Having read the listing below, repeat it exactly.
+++ Given data +++
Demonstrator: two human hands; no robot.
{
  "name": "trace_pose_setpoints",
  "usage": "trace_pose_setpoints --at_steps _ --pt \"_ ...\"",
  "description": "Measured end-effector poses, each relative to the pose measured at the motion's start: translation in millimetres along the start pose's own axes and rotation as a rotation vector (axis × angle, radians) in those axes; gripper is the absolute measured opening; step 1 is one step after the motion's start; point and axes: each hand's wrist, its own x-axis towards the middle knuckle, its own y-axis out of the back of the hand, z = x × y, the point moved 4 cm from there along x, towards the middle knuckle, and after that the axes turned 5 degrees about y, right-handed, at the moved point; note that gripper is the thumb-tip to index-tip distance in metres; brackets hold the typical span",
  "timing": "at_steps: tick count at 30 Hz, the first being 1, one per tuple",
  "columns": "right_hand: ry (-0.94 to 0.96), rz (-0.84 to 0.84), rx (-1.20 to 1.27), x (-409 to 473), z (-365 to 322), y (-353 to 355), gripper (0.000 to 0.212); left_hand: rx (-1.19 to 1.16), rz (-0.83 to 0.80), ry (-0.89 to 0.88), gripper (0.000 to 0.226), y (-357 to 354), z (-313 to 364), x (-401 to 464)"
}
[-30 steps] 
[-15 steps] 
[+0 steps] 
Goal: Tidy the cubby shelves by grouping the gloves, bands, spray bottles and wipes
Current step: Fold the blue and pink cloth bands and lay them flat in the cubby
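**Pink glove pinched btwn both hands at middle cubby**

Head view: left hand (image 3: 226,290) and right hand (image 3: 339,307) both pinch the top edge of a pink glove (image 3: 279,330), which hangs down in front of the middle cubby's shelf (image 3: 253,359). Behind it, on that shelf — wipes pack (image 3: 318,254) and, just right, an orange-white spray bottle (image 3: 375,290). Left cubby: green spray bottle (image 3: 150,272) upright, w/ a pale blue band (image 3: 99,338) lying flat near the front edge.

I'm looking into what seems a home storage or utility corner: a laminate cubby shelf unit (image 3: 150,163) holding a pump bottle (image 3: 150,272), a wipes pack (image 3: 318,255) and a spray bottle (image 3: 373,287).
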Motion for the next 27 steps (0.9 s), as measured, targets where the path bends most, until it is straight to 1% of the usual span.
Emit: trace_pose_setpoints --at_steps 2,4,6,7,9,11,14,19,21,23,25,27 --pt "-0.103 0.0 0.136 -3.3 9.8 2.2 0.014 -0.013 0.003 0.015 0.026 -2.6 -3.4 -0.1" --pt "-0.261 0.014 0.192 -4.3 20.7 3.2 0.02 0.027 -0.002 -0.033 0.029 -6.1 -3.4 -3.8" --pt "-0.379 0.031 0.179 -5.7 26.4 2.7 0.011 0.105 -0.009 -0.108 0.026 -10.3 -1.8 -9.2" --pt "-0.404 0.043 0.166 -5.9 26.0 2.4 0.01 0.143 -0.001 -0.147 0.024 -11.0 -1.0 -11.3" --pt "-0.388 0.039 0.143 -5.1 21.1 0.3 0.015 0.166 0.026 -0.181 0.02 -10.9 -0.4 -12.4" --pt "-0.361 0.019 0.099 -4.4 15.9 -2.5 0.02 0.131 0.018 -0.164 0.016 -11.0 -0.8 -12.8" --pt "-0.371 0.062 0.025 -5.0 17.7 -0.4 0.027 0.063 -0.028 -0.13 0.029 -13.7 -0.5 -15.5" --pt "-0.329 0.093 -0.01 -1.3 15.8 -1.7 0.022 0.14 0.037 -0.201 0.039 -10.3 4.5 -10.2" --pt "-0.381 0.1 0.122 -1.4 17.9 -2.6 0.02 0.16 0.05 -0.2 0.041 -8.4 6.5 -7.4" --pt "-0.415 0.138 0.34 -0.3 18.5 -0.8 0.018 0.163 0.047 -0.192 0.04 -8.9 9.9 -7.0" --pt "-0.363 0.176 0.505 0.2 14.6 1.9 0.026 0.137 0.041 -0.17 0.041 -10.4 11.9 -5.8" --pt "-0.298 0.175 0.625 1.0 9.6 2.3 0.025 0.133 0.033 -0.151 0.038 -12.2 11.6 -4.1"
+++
- _Response box_
Demonstrator: two human hands; no robot.
{
  "name": "trace_pose_setpoints",
  "usage": "trace_pose_setpoints --at_steps _ --pt \"_ ...\"",
  "description": "Measured end-effector poses, each relative to the pose measured at the motion's start: translation in millimetres along the start pose's own axes and rotation as a rotation vector (axis × angle, radians) in those axes; gripper is the absolute measured opening; step 1 is one step after the motion's start; point and axes: each hand's wrist, its own x-axis towards the middle knuckle, its own y-axis out of the back of the hand, z = x × y, the point moved 4 cm from there along x, towards the middle knuckle, and after that the axes turned 5 degrees about y, right-handed, at the moved point; note that gripper is the thumb-tip to index-tip distance in metres; brackets hold the typical span",
  "timing": "at_steps: tick count at 30 Hz, the first being 1, one per tuple",
  "columns": "right_hand: ry (-0.94 to 0.96), rz (-0.84 to 0.84), rx (-1.20 to 1.27), x (-409 to 473), z (-365 to 322), y (-353 to 355), gripper (0.000 to 0.212); left_hand: rx (-1.19 to 1.16), rz (-0.83 to 0.80), ry (-0.89 to 0.88), gripper (0.000 to 0.226), y (-357 to 354), z (-313 to 364), x (-401 to 464)"
}
[-30 steps] 
[-15 steps] 
[+0 steps] 
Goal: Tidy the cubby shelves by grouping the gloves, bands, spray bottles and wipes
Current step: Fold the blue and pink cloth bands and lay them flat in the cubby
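**Pink glove pinched btwn both hands at middle cubby**

Head view: left hand (image 3: 226,290) and right hand (image 3: 339,307) both pinch the top edge of a pink glove (image 3: 279,330), which hangs down in front of the middle cubby's shelf (image 3: 253,359). Behind it, on that shelf — wipes pack (image 3: 318,254) and, just right, an orange-white spray bottle (image 3: 375,290). Left cubby: green spray bottle (image 3: 150,272) upright, w/ a pale blue band (image 3: 99,338) lying flat near the front edge.

I'm looking into what seems a home storage or utility corner: a laminate cubby shelf unit (image 3: 150,163) holding a pump bottle (image 3: 150,272), a wipes pack (image 3: 318,255) and a spray bottle (image 3: 373,287).
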Motion for the next 27 steps (0.9 s), as measured, targets where the path bends most, until it is straight to 1% of the usual span.
Emit: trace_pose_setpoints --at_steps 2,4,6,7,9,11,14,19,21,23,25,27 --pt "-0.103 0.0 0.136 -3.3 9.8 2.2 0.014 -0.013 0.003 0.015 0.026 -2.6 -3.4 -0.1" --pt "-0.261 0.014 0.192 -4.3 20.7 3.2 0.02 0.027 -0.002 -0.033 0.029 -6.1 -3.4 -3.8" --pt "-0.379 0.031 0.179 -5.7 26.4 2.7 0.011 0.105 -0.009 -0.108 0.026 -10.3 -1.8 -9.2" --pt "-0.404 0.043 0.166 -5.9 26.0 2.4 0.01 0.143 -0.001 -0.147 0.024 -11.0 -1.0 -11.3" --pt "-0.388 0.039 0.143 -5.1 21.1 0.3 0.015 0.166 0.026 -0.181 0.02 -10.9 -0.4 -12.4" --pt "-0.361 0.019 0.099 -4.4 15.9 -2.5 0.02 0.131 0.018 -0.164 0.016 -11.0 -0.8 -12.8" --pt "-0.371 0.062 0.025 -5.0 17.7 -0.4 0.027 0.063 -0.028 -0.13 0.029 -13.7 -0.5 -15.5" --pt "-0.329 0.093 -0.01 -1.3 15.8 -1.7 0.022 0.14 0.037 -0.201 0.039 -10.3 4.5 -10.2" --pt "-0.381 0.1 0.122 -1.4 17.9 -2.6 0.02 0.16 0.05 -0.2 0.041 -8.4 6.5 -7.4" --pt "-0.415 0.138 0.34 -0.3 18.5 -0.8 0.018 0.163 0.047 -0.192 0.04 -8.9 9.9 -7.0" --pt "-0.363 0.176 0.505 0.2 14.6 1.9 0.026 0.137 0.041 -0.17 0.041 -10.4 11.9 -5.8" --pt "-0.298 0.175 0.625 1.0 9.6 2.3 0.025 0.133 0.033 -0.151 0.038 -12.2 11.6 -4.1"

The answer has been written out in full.